#### What the task asks:
In the entries below, which lines run from the one containing "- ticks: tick" to the one containing "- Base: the"? Copy exactly those lines, ends included, and no others.

[[ Input for this task, beginning ]]

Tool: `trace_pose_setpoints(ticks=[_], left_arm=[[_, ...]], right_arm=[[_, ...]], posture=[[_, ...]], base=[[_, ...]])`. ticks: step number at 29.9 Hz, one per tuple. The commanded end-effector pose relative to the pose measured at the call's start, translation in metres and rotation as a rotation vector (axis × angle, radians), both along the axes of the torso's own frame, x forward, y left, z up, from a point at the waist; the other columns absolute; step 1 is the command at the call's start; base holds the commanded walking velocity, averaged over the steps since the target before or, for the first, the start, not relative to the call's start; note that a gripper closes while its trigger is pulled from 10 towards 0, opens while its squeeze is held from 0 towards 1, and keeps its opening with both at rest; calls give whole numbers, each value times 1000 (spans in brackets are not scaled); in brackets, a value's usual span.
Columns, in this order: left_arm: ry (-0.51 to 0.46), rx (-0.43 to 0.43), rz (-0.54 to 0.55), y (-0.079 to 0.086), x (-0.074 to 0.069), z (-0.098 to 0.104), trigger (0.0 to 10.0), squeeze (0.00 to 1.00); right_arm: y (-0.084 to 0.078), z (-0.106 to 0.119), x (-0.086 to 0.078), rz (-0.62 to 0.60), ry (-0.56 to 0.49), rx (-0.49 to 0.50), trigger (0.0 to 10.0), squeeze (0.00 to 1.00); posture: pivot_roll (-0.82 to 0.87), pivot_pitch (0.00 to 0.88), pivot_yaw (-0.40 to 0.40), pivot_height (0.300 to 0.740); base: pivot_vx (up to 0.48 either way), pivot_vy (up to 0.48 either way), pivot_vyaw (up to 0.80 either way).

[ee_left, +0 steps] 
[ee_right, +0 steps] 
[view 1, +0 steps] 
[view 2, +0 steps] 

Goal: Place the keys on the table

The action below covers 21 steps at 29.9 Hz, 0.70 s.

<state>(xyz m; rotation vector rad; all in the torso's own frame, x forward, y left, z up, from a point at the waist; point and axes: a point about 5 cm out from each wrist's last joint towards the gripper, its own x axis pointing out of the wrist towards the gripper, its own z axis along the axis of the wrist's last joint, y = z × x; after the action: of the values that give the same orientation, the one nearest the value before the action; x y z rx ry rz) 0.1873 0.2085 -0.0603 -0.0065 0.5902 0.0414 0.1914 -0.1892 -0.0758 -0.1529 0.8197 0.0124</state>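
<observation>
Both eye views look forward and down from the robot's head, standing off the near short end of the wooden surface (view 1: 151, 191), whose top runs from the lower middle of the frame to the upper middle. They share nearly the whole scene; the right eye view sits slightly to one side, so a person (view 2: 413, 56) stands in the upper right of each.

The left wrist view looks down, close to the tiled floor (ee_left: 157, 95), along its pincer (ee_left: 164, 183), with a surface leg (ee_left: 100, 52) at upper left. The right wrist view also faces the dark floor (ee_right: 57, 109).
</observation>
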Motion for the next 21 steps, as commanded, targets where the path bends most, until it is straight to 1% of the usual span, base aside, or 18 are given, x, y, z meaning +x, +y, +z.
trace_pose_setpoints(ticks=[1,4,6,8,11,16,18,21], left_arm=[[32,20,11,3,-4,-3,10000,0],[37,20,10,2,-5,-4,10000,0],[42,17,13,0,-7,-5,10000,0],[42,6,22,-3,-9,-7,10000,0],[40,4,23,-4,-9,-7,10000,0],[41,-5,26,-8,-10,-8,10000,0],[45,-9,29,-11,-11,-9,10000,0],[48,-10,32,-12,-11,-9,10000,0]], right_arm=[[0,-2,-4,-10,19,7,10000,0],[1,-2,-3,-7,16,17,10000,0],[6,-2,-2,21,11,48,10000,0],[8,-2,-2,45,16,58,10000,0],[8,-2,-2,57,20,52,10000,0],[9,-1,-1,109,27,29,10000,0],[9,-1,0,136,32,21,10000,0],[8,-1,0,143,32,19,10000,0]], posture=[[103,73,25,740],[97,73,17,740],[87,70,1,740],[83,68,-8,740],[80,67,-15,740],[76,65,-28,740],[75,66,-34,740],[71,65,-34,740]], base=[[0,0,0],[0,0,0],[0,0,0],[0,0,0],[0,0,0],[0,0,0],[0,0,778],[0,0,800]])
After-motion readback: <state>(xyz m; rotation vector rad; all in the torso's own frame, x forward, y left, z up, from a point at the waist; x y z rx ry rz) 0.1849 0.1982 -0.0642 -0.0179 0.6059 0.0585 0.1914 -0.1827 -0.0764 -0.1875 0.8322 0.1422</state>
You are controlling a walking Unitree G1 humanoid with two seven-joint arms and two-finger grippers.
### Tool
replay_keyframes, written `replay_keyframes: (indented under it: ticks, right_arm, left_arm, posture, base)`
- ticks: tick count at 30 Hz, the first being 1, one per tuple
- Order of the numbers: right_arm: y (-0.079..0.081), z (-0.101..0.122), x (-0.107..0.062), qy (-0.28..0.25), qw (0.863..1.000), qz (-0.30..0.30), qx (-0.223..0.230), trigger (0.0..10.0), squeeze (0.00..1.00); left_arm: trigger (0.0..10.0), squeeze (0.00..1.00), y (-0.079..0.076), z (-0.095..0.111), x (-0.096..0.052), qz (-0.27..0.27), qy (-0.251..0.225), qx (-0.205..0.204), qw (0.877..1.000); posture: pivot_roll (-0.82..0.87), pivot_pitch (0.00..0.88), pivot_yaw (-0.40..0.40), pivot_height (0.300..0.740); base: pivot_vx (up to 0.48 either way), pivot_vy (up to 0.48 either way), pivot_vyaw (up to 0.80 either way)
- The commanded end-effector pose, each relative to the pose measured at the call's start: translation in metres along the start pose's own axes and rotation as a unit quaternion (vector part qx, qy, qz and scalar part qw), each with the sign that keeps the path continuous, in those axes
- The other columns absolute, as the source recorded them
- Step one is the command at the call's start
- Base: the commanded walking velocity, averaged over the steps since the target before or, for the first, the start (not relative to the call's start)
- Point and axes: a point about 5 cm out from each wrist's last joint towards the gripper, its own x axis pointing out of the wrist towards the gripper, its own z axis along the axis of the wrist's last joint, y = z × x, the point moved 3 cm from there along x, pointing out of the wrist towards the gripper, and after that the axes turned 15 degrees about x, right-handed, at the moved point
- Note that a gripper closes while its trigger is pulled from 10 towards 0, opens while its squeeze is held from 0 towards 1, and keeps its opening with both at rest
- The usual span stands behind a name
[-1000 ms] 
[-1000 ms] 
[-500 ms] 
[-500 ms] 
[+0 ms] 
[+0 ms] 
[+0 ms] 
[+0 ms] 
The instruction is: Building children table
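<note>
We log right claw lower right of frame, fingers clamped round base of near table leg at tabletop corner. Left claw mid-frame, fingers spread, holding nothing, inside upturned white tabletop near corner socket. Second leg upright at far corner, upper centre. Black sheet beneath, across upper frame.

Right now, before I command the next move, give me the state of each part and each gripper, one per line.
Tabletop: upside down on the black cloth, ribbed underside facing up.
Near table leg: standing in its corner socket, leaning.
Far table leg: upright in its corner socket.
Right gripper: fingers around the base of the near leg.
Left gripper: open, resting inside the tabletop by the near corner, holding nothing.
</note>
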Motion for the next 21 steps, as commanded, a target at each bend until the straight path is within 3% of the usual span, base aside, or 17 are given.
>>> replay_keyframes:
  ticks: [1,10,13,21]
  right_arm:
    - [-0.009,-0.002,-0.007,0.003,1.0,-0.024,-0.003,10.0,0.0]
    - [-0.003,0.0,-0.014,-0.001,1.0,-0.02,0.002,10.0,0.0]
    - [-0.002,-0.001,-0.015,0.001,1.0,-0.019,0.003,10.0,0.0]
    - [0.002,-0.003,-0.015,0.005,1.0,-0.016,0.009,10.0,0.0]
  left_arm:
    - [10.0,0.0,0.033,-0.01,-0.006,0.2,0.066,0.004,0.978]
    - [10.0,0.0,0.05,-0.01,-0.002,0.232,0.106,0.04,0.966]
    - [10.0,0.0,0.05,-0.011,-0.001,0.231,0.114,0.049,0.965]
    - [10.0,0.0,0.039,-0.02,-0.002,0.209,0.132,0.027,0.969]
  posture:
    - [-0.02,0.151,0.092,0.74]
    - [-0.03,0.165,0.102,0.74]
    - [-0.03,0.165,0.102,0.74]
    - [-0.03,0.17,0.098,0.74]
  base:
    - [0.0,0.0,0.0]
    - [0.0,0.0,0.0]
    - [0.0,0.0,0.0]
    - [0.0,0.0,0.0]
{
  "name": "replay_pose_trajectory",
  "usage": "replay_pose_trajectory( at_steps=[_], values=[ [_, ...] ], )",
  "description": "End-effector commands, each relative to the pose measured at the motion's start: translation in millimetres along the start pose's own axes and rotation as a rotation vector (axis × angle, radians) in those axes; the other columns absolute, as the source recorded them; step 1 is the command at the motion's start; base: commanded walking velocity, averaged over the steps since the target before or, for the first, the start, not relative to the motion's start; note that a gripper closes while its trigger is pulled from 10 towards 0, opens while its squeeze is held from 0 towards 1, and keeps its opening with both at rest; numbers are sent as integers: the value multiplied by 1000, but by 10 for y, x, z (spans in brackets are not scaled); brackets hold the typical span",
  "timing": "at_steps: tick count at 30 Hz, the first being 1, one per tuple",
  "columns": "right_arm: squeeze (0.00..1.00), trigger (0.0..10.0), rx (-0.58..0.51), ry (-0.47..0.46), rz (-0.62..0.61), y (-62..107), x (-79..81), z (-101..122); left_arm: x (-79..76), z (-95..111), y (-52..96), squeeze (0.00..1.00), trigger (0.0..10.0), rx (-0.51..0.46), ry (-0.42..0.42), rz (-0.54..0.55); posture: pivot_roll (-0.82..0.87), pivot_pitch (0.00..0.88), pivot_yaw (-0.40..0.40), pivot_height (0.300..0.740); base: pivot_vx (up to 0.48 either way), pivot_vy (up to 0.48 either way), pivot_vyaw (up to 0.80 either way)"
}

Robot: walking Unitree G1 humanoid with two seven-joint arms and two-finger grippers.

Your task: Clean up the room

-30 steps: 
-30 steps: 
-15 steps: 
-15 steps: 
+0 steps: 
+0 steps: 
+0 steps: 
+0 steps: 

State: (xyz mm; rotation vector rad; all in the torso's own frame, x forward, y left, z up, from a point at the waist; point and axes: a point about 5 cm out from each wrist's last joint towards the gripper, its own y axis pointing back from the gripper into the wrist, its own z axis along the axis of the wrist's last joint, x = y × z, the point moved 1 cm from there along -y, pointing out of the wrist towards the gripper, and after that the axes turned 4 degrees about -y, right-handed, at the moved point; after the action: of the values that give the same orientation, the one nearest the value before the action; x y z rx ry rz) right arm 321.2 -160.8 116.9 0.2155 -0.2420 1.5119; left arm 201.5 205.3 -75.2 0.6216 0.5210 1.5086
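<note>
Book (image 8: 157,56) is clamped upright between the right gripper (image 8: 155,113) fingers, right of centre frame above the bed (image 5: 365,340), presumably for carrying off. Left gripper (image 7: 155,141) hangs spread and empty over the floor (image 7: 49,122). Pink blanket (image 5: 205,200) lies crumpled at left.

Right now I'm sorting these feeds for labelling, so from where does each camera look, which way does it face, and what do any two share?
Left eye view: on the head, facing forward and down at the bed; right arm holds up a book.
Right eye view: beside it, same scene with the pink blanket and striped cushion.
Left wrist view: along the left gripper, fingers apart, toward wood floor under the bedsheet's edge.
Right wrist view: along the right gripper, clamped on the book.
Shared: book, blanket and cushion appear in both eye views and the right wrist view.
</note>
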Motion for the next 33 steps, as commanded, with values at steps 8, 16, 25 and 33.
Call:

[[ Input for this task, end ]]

#### Exercise answer:
- ticks: tick count at 30 Hz, the first being 1, one per tuple
- Order of the numbers: right_arm: y (-0.079..0.081), z (-0.101..0.122), x (-0.107..0.062), qy (-0.28..0.25), qw (0.863..1.000), qz (-0.30..0.30), qx (-0.223..0.230), trigger (0.0..10.0), squeeze (0.00..1.00); left_arm: trigger (0.0..10.0), squeeze (0.00..1.00), y (-0.079..0.076), z (-0.095..0.111), x (-0.096..0.052), qz (-0.27..0.27), qy (-0.251..0.225), qx (-0.205..0.204), qw (0.877..1.000); posture: pivot_roll (-0.82..0.87), pivot_pitch (0.00..0.88), pivot_yaw (-0.40..0.40), pivot_height (0.300..0.740); base: pivot_vx (up to 0.48 either way), pivot_vy (up to 0.48 either way), pivot_vyaw (up to 0.80 either way)
- The commanded end-effector pose, each relative to the pose measured at the call's start: translation in metres along the start pose's own axes and rotation as a unit quaternion (vector part qx, qy, qz and scalar part qw), each with the sign that keeps the path continuous, in those axes
- The other columns absolute, as the source recorded them
- Step one is the command at the call's start
- Base: the commanded walking velocity, averaged over the steps since the target before or, for the first, the start (not relative to the call's start)

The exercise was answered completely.